Can a worker retract his decision of terminating the working contract with the company, if he has notified it within the established legal period? Is the business owner obliged to accept this change of mind or, on the contrary, can he understand that this decision of terminating the contract is immovable and it cannot be rectified by the worker?
On the other hand, can a business owner who has notified the dismissal of a worker, retract and rescind this decision? In this case, should the worker accept such change of mind or can he on the date leave the company as a dismissed person?
These questions are interesting and the answer is been given by many Courts but in diverse ways, so that the Supreme Court has to pronounce itself about this issue, even though everything has to be said differently.
What seemed a weird situation is something relatively frequent and there are many judgments about it, as we have said, and after studying them, we should give an answer to the questions with which we began this article.
It could be said that the right of retraction is recognized as it is established that a stable job shall prevail, but it is also true that everything could be put into context and it depends on each situation.
In this way the Supreme Court has pronounced a judgment dated on 28th October 2014 regarding two previous judgments with apparently similar situations but with two different results. There was a judgment whose implementation was claimed by the appellant worker and the other judgment was the one that the worker got before and he wanted it to be modified applying the first example. The Supreme Court has ruled that the situations were not the same and has rejected the implementation of the judgment that the worker wanted.
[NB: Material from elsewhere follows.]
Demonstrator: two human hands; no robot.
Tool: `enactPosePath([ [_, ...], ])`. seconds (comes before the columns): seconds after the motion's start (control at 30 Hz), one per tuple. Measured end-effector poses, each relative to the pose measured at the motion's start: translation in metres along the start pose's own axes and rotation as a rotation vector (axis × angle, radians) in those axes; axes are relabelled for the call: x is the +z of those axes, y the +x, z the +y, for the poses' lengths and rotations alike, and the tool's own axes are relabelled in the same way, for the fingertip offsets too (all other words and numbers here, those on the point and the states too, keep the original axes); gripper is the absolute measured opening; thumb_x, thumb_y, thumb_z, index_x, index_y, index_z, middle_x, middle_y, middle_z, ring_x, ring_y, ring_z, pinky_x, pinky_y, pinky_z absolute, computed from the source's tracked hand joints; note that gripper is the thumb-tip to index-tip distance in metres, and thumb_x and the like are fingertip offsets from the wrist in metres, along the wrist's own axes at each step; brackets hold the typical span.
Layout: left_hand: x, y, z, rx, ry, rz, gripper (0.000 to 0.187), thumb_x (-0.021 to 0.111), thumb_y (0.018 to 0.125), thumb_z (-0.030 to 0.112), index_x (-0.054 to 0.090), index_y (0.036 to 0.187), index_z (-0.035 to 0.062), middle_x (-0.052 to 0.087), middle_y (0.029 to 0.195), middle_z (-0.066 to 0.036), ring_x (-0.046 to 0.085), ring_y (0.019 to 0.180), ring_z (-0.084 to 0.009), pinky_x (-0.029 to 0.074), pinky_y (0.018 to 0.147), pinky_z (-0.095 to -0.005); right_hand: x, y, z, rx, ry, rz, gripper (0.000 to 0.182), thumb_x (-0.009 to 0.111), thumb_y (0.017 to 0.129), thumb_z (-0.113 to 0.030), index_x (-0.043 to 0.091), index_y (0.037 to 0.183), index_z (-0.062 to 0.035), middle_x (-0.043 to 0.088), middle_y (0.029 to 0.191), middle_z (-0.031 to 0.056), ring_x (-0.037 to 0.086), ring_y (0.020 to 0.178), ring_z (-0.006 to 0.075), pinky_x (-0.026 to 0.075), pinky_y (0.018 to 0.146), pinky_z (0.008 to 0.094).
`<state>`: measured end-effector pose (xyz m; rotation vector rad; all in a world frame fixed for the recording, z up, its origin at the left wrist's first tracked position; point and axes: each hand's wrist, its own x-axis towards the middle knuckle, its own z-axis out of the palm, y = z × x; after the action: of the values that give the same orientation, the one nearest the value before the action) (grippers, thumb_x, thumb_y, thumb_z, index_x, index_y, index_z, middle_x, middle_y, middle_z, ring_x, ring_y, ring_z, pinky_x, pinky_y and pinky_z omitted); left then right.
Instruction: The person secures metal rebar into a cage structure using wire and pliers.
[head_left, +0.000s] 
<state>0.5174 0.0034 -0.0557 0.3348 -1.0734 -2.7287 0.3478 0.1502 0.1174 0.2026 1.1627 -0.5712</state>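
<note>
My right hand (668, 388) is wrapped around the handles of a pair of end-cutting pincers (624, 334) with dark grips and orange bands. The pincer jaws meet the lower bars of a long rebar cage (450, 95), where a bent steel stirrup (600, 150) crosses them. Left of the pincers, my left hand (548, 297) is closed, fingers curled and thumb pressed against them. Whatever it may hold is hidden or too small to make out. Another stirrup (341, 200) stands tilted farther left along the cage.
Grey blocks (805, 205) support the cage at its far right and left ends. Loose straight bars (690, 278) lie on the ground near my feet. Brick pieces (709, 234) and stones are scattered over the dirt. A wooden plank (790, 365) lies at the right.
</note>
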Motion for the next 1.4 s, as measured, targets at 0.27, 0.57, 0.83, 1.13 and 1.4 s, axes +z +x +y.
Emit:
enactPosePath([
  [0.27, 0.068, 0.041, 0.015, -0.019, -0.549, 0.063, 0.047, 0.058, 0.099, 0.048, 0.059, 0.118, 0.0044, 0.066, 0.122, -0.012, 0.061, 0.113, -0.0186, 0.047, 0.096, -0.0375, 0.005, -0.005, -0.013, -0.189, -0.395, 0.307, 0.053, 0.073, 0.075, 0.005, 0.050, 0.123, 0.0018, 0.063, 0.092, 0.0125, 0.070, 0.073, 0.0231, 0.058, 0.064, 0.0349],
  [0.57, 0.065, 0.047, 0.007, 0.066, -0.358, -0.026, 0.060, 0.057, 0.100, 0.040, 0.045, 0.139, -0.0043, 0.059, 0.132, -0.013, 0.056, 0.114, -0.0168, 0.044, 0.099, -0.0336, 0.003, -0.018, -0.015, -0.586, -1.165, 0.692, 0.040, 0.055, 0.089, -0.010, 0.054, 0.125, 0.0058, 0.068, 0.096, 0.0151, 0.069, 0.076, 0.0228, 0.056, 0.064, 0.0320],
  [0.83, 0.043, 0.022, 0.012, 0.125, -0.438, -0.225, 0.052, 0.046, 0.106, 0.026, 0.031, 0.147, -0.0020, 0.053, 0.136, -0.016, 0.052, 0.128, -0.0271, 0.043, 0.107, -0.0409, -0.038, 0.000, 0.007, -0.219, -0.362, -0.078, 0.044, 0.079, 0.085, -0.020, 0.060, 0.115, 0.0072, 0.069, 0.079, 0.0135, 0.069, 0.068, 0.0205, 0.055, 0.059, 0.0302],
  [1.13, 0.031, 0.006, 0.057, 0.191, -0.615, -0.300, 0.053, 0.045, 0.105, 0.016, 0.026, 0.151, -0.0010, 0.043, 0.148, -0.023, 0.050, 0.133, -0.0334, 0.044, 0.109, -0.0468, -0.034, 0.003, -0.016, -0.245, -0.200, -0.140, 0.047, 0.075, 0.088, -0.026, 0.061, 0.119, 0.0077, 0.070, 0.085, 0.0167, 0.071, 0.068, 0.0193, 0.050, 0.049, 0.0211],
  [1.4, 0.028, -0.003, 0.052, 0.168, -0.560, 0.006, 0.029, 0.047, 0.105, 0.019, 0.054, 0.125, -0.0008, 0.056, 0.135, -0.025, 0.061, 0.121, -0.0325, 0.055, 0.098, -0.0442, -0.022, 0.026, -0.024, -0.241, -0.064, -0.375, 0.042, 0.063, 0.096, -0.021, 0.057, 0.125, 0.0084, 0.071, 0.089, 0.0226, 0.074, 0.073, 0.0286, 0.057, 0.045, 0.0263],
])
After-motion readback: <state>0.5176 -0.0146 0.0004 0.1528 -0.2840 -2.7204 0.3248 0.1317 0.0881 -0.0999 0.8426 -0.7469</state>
The worker has obtained an unfavorable judgment in his trial and wanted that the Supreme Court examines his judgment alleging that there is another judgment which solves a similar case with different results.
The Supreme Court rejects this possibility because there are many differences between the two cases, such as the following: in the appealed judgment, the worker announced his dismissal for a concrete day and, although he retracted his decision, he did not sign such day in the assistance work schedule of the company. Another difference is that in the appealed judgment the worker has retracted his decision just in the day of the dismissal, while in the other case the worker retracted his dismissal many days before. In the appealed judgment the retraction was done in the last day, as we have said, and suddenly without any explanation, but in the other case the worker retracted because he realized that his dismissal will be prejudicial for his retirement pension because he was badly informed, so the change of mind was justified. Finally another difference is that in the appealed judgment the worker reappeared three days after the dismissal, while in the other judgment, whose application is required by the appellant, the worker never left his job.
Therefore we can say initially that the worker can retract his decision as well as the company, but the decisive point will be how this retraction is done in order to know if it is effective or not.